Re-thinking this specialty

Specialties Ob/Gyn

Published

I'm new to L&D but not nursing. I was an LPN for 9 years before I got my RN license last year. I started on my unit. (LDRP) in August and I feel like my labor orientation has been riddled with issues. I know this is a hard specialty and it takes years to be comfortable but I feel an immense amount of pressure to know it all and to be proficient. Every time I start to feel good about my performance, an issue happens and it shakes me to the core. I have cried more times on this unit than I have my entire career. Yesterday was my 1st day off orientation and I had my own labor patient. Everything was great until it wasn't. I checked her and she was 8cm, delivery table made but not in the room. Started having some issues, other nurses came to help, we are rolling her from side to side and the OB came in and asked if I had checked her. No, I'm trying to keep this kid's heart rate up. Well, she was complete and +3 with no table in the room, which pissed her off. The wireless monitor I was using was taken off and I grabbed the toco by mistake instead of the EFM and of course that cord was tangled. THEN it was a shoulder and a possible abruption. Crash course in OB emergencies. Well, this OB told my charge nurse to email my manager about what happened and made a huge deal out of it. I get it, the table should have been in the room and I own it. Should I have had the cords for the EFM ready? Yes, and I admit it. My charge nurse and I talked about it and she said I did phenomenal with the labor, it was the delivery that was the issue. Mom and baby are both fine and no harm was done as a result of what I didn't do. Other nurses have had issues with this provider and her reputation is one of being rude. They told me that any other provider would not have made such a big deal about it. But now I am questioning this specialty and my ability to do it. 

Specializes in L&D NICU.

People sometimes respond poorly in intense situations, especially ones like in L&D where there's so much on the line. Sounds like you own the things you could have done better, and hopefully you don't make the same mistakes again. Nursing, and L&D specifically, is a team effort. Next time lean on your resources. Call someone for the table, keep it outside the door when you hit 7-8cms, try to keep your cords right above their respective plugs on the monitor so you can plug and go. All things you learn as you spend time in the L&D world! You got this!

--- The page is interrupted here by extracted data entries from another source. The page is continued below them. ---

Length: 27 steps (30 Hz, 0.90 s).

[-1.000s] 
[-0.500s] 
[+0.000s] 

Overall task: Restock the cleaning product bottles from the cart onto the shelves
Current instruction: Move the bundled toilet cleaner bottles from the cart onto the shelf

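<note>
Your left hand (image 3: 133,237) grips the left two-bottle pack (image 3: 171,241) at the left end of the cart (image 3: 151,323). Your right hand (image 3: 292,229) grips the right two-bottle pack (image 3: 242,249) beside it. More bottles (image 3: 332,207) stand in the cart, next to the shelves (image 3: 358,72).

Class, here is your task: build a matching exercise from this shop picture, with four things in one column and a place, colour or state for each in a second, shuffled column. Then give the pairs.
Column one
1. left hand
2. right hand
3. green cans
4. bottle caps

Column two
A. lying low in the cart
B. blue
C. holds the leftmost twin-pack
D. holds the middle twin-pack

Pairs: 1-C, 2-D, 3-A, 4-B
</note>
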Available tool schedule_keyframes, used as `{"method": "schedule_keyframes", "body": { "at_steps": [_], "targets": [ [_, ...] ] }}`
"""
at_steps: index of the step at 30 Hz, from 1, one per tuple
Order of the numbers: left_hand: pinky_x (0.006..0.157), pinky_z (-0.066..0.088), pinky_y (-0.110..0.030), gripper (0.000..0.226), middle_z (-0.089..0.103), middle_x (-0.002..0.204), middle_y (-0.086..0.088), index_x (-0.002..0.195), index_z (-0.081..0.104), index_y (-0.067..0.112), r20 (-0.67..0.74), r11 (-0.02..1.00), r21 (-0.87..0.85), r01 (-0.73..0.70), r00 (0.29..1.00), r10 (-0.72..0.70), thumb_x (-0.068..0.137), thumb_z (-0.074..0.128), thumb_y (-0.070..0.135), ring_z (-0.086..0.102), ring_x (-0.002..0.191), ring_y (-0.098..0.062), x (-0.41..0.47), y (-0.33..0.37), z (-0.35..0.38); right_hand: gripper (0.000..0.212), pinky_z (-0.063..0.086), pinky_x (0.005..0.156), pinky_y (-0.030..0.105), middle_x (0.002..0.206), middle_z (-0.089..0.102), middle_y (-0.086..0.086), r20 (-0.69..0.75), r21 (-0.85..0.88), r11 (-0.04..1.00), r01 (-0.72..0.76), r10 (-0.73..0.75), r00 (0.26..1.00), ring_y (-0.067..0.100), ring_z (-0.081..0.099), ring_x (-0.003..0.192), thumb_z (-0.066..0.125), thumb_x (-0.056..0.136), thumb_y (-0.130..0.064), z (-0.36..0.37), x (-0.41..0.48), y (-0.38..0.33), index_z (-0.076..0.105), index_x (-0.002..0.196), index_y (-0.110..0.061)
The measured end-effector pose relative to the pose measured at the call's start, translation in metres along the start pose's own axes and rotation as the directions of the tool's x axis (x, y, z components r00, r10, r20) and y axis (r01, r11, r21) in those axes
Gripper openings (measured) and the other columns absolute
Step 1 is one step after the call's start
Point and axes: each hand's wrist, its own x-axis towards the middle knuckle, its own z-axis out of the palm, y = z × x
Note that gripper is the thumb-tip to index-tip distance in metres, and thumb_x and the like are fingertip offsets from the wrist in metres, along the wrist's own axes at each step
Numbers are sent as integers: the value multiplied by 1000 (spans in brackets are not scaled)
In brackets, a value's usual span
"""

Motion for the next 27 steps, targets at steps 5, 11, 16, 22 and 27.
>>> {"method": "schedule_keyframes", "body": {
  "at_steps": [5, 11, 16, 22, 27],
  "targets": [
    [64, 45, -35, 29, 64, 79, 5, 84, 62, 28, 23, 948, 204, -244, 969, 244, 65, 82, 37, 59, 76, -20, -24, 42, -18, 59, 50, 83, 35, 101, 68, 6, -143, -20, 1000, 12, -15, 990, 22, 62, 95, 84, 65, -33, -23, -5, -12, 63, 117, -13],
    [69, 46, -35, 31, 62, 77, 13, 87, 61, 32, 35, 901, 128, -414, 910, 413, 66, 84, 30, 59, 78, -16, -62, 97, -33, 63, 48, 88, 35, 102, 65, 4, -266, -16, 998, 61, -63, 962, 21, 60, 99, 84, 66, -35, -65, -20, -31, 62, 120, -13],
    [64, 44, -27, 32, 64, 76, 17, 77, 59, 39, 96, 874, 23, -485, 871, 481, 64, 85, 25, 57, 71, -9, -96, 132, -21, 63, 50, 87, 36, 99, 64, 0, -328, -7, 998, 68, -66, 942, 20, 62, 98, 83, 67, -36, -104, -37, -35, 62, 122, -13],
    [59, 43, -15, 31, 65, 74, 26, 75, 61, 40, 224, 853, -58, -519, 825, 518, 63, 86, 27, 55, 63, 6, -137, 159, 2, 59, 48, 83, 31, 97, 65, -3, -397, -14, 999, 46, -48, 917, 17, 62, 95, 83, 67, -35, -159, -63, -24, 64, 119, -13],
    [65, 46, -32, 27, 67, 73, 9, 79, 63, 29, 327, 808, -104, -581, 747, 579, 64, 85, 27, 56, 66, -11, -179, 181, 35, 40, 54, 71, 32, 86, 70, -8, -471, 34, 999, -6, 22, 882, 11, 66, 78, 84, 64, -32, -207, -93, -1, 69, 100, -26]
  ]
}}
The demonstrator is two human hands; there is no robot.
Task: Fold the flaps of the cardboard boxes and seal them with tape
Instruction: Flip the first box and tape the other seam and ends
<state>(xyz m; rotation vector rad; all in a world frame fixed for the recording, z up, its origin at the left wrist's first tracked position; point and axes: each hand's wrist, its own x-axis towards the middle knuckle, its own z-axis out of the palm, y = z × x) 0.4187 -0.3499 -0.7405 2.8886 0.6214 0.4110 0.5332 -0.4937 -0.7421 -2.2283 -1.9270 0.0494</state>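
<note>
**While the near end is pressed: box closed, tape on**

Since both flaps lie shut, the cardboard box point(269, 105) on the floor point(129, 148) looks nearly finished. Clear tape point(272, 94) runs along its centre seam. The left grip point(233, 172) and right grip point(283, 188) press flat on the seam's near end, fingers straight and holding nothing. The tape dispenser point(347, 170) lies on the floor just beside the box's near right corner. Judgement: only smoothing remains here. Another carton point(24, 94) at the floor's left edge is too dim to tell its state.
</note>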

In my opinion, the OB was overly critical of you. This was your first shift off orientation and a new specialty for you! You can expect to need a lot of support from your teammates for the next year. I know next to nothing about "birthin babies " but it sounds like a team sport to me. 

Are you passionate about L&D? Does the enjoyment you get out of helping someone have a good birth experience outweigh the negative stuff that might happen from time to time? I too have been subjected to overly harsh criticism by a doctor, which is what this sounded like in your case, and it sucks! But, you will learn as you go. If the team you work with is healthy, they will help you learn and grow. If not, you might want to look for a better place to work after a while. Meanwhile, keep focusing on the positive. Examine your thoughts, and to quote someone else "Don't believe everything you think!"

Specializes in Mother Baby & pre-hospital EMS.

It sounds like you did everything fine, and you know what to do next time. Plus, it was your first shift off orientation! You are not expected to know everything yet. It will come with experience. Plus, if other nurses have had issues with this provider, then you know it is not a reflection on you at all. Do not let this experience turn you off to this specialty.

You did mention you have had a tough orientation. I am not a L&D nurse but a postpartum nurse, and 2+ years in, I am still learning a lot. Everyone learns at their own pace. Hang in there a bit longer before you make any huge decisions. But you know yourself best. Reach out to your nurse educator and charge nurse as well re: your concerns. I wish you the best. ❤️

Thanks everyone. I was told by my immediate supervisor that she and my manager thought it best if I stay on orientation a few more weeks. I spoke to my night preceptor (I was training on days for several months) and she said several things. First, that for the weekend I was on days (to help out) I was supposed to be doing postpartum,  not labor, and    finish out this schedule still on orientation. I have no clue why I was put on labor by myself, leading me to believe I was off orientation 🤷‍♀️. She also told me that from what I told her and what she heard, that nothing I did was entirely unexpected from someone at my level. I do own what I did wrong and when I make a mistake, I take pains for it to not happen again. She asked if the baby was delivered in the bed with the MD not dressed and I said no. She asked if the mom and baby were OK and I said yes. Then she said good, don't worry about what the MD said. All of the nurses there have agreed that none of the other providers would have made this big of a deal over it and it's just her and her dislike of new people. I'm also dealing with a family issues involving my mom who lives out of state and that is weighing on me. 
I go back to work tomorrow night and my supervisor and I are going to talk about it.